Scramble String
Given a string s1, we may represent it as a binary tree by partitioning it to two non-empty substrings recursively.Below is one possible representation of s1 =
"great":
great
/ \
gr eat
/ \ / \
g r e at
/ \
a t
To scramble the string, we may choose any non-leaf node and swap its two children.
For example, if we choose the node
"gr" and swap its two children, it produces a scrambled string "rgeat".
rgeat
/ \
rg eat
/ \ / \
r g e at
/ \
a t
We say that "rgeat" is a scrambled string of "great".

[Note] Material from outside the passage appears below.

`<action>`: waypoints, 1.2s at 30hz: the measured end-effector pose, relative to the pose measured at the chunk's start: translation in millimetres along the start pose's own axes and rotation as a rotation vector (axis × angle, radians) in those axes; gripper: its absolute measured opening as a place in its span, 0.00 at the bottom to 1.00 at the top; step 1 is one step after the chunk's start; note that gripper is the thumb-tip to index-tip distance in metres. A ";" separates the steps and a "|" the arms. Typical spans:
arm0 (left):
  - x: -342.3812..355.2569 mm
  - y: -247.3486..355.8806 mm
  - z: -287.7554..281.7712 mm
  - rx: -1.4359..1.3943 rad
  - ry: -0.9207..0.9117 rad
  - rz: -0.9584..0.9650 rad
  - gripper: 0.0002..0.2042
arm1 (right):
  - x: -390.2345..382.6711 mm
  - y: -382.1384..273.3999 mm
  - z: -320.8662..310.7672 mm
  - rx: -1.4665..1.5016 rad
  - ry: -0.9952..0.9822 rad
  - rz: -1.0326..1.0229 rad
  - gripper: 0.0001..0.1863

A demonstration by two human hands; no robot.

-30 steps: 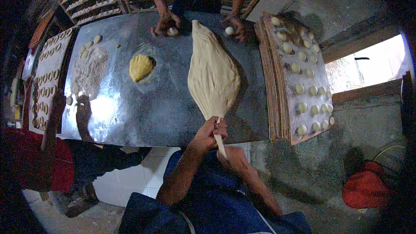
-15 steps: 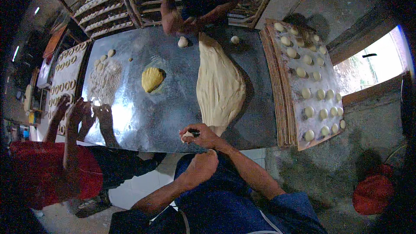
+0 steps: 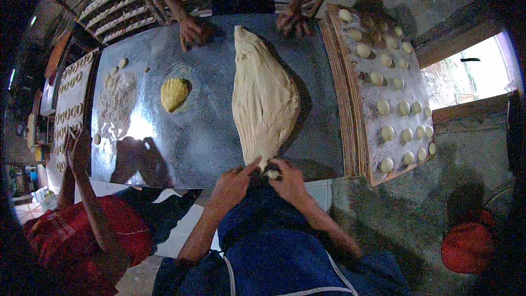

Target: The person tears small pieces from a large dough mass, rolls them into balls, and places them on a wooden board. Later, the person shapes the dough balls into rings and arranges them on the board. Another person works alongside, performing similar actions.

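Note:
A long mound of pale dough (image 3: 262,93) lies on the metal worktable, tapering at both ends. My left hand (image 3: 232,187) is at its near end, index finger and thumb on the narrow tip, the other fingers curled. My right hand (image 3: 289,182), just right of that tip, is closed round a small piece of dough (image 3: 273,174). A dark spot beside this piece is too unclear to name. A yellow dough lump (image 3: 173,93) sits left of the mound.
Trays with dough rounds (image 3: 383,107) and rings (image 3: 71,85) flank the worktable (image 3: 197,142). A co-worker's hands (image 3: 192,33) are at the far edge; another person in red (image 3: 87,230) works at left. Racks (image 3: 112,8) stand behind. A red object (image 3: 467,246) sits low right.
My hands have let the stretched strand shorten and have separated to either side of the dough's tip. The far co-worker's hands have parted from each other onto the table's edge.

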State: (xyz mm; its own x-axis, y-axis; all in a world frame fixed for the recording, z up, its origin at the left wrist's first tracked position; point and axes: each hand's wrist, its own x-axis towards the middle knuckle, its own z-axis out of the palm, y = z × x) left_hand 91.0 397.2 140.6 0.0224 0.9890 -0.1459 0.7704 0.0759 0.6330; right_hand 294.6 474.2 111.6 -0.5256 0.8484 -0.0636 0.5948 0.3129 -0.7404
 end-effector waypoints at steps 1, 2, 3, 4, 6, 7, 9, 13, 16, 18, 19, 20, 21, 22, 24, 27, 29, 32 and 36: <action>4.8 1.6 2.6 0.049 -0.099 -0.001 0.25 | 1.5 -3.8 12.0 -0.073 0.050 -0.066 0.26; 7.8 -0.2 5.6 0.083 -0.066 0.024 0.25 | 3.0 -4.2 24.1 -0.147 0.108 -0.130 0.27; 11.0 -2.9 8.5 0.118 -0.035 0.052 0.26 | 3.9 2.0 39.3 -0.212 0.218 -0.188 0.22; 16.1 -5.9 12.2 0.150 -0.007 0.087 0.27 | 5.4 -3.7 40.8 -0.179 0.029 -0.099 0.21; 11.8 -12.0 24.1 0.168 -0.065 0.035 0.27 | 3.8 -24.6 9.6 -0.139 -0.329 0.107 0.17; 14.4 -15.6 29.8 0.175 -0.090 0.033 0.27 | -0.6 -51.4 -25.0 -0.109 -0.489 0.113 0.15; 10.4 -9.1 16.4 0.087 -0.080 0.021 0.25 | -25.5 -111.8 -97.2 0.021 -0.540 -0.046 0.13; 8.1 -8.8 14.6 0.024 0.190 -0.076 0.26 | -45.8 -123.7 -161.1 0.355 -0.230 -0.322 0.10; 7.4 -12.6 38.1 0.051 0.376 -0.112 0.21 | -10.7 -73.7 -126.0 0.300 0.129 -0.201 0.11; 11.9 -34.2 59.0 0.130 0.399 -0.088 0.16 | -12.5 -19.2 -96.1 0.201 0.077 -0.018 0.11; 12.1 -57.7 76.2 0.033 0.446 -0.037 0.10 | -14.4 1.1 -81.2 0.152 0.046 0.069 0.12; 15.4 -52.0 68.5 0.033 0.433 -0.069 0.09 | -17.6 20.6 -70.0 0.256 0.004 0.117 0.12; 11.3 -34.4 51.7 0.036 0.408 -0.096 0.08 | -24.3 36.3 -59.0 0.367 -0.034 0.173 0.12; 7.9 -12.2 32.3 0.033 0.385 -0.118 0.08 | -25.7 44.2 -55.4 0.472 -0.067 0.228 0.13; -10.0 38.3 -20.3 -0.056 0.215 -0.235 0.07 | -21.8 16.7 -70.8 0.268 -0.002 0.267 0.13; -33.3 71.4 -79.6 -0.185 0.316 -0.024 0.11 | -17.9 54.4 -48.3 0.682 0.000 0.420 0.14; -49.2 8.2 -36.3 -0.124 0.625 0.165 0.12 | -19.8 64.5 -39.4 0.569 0.026 0.316 0.14; -47.5 -98.1 19.3 -0.041 0.231 -0.163 0.14 | -34.2 70.0 -51.4 -0.330 0.176 -0.073 0.13; 6.0 -141.6 21.7 0.797 0.387 -0.202 0.24 | 27.2 93.1 -81.5 -0.413 0.282 -0.213 0.15</action>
State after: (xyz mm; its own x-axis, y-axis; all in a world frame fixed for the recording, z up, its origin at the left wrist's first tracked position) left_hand -4.1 389.6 33.6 -0.2656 0.9507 0.1601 0.9521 0.2848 -0.1117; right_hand 385.3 561.3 95.5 -0.5106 0.8117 0.2836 0.7125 0.5841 -0.3889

Similarly, if we continue to swap the children of nodes
"eat" and "at", it produces a scrambled string "rgtae".
rgtae
/ \
rg tae
/ \ / \
r g ta e
/ \
t a
We say that "rgtae" is a scrambled string of "great".
Given two strings s1 and s2 of the same length, determine if s2 is a scrambled string of s1.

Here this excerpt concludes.